Is Intelligence in the Genes? - tokenadult
http://chronicle.com/blogs/percolator/is-intelligence-in-the-genes/28096

======
tokenadult
_It's rather obvious that articles authors of articles like this still walk on
eggshells._

The author is a mainstream author on the subject, and he is sharing
conclusions (that the effort to find large-effect genes on IQ has been
unsuccessful) that are widely known in the behavioral genetics community. I am
in a Facebook private group with most of the leading behavioral genetics
researchers, having met quite a few in person at my alma mater, where I
regularly attend the weekly behavioral genetics seminar,

<http://www.psych.umn.edu/courses/fall10/psy8935/default.htm>

and their reaction to the new article by Christopher Chabris and his co-
authors is that the article simply shares the last several years of well known
findings to a broader audience of psychologists.
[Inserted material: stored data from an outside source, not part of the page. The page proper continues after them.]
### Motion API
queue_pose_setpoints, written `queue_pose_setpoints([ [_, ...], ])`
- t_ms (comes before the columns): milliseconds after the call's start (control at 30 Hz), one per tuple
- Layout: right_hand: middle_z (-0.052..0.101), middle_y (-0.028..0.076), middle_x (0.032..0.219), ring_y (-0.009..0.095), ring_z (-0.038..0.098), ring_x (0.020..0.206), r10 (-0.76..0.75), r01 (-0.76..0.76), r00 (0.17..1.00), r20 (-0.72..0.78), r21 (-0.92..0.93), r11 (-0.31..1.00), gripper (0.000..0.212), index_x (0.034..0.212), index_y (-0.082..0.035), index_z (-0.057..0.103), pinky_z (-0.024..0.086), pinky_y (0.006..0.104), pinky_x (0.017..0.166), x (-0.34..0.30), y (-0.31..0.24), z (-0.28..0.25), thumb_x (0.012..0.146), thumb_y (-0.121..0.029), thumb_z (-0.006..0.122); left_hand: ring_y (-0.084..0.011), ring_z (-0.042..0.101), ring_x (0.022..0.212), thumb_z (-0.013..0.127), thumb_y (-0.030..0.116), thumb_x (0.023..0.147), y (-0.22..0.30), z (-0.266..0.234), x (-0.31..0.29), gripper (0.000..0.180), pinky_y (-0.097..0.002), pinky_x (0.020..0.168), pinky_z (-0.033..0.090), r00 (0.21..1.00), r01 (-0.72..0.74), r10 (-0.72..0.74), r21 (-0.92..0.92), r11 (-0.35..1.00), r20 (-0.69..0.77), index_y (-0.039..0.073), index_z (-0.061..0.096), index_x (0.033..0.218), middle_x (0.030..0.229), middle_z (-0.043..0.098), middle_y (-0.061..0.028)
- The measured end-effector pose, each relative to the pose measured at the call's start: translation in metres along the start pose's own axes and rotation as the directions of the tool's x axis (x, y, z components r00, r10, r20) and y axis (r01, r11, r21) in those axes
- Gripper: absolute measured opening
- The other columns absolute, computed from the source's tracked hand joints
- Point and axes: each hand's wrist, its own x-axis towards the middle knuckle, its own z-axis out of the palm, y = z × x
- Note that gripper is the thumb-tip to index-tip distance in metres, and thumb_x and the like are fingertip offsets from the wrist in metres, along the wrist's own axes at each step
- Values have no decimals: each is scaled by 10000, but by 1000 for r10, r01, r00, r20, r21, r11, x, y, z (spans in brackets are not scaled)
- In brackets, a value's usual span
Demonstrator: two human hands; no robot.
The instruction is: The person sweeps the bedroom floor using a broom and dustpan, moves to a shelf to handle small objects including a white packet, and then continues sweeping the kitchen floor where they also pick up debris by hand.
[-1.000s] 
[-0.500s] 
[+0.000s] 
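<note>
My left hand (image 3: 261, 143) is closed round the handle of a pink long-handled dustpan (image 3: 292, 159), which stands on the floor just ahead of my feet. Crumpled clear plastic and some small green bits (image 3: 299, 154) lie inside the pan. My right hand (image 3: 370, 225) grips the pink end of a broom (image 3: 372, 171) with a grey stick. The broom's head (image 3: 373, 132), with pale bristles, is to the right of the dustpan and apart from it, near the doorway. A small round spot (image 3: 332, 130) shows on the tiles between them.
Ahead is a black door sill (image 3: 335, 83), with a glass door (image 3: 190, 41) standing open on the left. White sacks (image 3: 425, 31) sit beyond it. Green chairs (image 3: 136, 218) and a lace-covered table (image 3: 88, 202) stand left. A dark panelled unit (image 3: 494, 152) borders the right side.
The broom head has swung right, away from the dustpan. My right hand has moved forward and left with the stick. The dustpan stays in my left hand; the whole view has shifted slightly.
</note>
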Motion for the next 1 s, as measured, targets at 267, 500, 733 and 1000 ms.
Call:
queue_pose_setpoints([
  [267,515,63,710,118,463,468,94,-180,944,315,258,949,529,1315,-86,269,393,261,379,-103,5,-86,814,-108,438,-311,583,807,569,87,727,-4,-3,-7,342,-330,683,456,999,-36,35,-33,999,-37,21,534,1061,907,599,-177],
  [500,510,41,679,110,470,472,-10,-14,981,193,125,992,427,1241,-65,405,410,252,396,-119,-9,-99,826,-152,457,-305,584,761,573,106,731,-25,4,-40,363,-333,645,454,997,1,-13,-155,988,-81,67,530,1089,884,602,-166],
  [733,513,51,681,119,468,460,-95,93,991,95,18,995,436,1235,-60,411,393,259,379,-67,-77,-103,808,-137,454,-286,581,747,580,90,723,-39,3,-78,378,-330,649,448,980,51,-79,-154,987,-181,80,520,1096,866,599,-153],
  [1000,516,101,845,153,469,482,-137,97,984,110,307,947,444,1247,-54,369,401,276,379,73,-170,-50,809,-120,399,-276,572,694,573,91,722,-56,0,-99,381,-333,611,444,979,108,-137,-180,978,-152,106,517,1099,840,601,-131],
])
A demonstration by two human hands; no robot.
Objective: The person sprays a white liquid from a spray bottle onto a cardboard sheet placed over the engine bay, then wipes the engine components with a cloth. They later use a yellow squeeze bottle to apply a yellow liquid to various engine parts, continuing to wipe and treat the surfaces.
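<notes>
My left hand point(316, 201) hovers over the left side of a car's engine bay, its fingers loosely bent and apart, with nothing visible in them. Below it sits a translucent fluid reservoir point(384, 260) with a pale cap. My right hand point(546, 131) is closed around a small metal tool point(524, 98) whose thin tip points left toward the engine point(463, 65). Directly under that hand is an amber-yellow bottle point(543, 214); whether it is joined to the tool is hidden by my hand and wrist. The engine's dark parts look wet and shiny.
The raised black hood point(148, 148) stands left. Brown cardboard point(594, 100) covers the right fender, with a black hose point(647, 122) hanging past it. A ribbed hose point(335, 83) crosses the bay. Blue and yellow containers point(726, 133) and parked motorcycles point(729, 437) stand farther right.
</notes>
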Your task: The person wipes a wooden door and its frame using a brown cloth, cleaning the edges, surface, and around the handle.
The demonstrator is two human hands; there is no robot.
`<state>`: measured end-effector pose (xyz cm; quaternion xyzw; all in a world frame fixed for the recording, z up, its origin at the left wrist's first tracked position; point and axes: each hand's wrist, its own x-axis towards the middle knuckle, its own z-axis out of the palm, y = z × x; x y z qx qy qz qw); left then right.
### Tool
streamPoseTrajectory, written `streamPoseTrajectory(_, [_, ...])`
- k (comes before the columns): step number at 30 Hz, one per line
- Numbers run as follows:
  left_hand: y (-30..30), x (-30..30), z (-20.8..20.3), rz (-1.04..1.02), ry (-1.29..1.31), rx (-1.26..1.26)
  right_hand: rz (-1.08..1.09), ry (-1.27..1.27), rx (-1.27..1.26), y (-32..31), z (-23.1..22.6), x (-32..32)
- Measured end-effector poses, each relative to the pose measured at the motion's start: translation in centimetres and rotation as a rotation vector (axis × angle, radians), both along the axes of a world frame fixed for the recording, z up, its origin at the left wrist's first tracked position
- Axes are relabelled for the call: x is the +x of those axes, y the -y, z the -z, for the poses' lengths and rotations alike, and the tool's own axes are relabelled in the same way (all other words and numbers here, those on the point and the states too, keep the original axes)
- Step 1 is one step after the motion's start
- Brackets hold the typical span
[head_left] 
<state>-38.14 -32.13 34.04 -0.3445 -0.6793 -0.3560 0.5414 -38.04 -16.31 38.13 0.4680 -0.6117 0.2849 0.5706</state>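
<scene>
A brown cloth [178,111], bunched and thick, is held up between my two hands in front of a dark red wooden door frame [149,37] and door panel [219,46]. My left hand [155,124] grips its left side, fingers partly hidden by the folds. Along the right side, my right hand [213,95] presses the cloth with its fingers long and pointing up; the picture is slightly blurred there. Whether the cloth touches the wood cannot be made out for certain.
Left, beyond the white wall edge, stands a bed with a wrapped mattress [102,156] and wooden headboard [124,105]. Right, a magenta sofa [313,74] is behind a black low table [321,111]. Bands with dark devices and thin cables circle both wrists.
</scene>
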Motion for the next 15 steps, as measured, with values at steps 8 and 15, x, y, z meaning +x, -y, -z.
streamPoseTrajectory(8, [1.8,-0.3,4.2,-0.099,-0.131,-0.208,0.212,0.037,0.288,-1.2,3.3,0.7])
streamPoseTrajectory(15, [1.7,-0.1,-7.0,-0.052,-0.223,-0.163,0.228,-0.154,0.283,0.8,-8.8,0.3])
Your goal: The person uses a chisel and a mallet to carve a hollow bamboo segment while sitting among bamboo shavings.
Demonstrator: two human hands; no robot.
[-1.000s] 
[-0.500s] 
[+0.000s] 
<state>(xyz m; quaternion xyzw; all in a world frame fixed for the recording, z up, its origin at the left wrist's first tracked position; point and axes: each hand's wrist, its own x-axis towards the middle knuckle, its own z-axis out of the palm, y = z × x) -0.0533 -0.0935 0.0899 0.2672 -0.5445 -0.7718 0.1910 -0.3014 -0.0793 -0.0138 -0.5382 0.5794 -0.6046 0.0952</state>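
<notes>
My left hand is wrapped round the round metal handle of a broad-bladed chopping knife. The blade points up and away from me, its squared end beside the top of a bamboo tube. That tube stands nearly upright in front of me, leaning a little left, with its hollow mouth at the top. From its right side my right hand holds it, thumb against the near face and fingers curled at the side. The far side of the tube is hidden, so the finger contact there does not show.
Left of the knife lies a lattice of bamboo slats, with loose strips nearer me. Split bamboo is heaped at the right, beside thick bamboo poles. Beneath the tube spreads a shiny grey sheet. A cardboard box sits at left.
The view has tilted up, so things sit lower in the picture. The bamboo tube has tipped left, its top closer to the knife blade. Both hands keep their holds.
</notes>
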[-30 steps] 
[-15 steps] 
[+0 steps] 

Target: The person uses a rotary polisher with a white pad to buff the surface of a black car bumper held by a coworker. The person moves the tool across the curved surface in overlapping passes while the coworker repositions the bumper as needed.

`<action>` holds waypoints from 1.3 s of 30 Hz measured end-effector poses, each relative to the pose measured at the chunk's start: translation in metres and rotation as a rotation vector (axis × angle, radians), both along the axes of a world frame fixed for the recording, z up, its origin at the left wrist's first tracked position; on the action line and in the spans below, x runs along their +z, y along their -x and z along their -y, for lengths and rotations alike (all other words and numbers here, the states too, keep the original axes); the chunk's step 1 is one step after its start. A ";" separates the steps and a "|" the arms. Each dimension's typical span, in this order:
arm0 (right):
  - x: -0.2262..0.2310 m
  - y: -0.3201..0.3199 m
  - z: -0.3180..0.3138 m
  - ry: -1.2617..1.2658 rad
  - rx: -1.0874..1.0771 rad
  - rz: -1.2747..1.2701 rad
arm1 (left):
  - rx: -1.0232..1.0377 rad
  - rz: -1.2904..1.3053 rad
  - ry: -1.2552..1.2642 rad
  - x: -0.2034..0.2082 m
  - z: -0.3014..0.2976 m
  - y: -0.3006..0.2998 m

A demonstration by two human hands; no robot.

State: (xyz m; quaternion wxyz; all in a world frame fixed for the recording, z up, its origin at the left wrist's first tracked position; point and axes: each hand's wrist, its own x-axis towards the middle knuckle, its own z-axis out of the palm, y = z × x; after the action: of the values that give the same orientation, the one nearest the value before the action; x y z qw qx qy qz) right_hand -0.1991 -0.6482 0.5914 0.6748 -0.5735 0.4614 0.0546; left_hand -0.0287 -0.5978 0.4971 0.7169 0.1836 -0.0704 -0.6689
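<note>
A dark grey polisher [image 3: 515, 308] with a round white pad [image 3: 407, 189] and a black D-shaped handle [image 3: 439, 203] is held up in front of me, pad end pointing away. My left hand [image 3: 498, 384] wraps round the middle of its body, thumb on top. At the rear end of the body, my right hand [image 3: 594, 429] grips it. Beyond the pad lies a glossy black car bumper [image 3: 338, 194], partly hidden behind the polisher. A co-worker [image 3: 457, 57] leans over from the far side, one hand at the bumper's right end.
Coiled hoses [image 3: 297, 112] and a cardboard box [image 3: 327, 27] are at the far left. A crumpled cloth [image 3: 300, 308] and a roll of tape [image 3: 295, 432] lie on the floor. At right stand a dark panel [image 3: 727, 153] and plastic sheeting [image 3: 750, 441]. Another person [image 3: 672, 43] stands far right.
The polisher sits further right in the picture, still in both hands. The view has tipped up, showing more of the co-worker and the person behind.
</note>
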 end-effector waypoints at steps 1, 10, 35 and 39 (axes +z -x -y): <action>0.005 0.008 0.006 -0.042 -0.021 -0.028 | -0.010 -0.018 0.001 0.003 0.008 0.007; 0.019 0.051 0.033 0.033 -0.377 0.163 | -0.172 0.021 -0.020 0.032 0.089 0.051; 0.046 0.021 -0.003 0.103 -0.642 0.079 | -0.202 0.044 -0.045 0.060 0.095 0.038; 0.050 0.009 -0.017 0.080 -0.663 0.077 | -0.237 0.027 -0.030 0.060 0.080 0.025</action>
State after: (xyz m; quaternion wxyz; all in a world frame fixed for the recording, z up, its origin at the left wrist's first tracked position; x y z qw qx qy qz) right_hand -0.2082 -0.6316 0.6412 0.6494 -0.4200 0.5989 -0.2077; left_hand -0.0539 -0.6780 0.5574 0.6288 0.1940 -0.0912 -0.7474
Alas, members of the general
public are years behind the professional research, and often turn to blog
posts or old popular books to obtain superseded "information" on this subject.
A good source for current information is the listing of articles by Eric
Turkheimer on this personal website,

<http://people.virginia.edu/~ent3c/vita1_turkheimer.htm>

which includes several highly readable review articles that summarize the
current research results.

------
skeptical
Good to see people getting into dangerous (read 'political incorrect')
discussions. But we still have a long way to go. It's rather obvious that
articles authors of articles like this still walk on eggshells.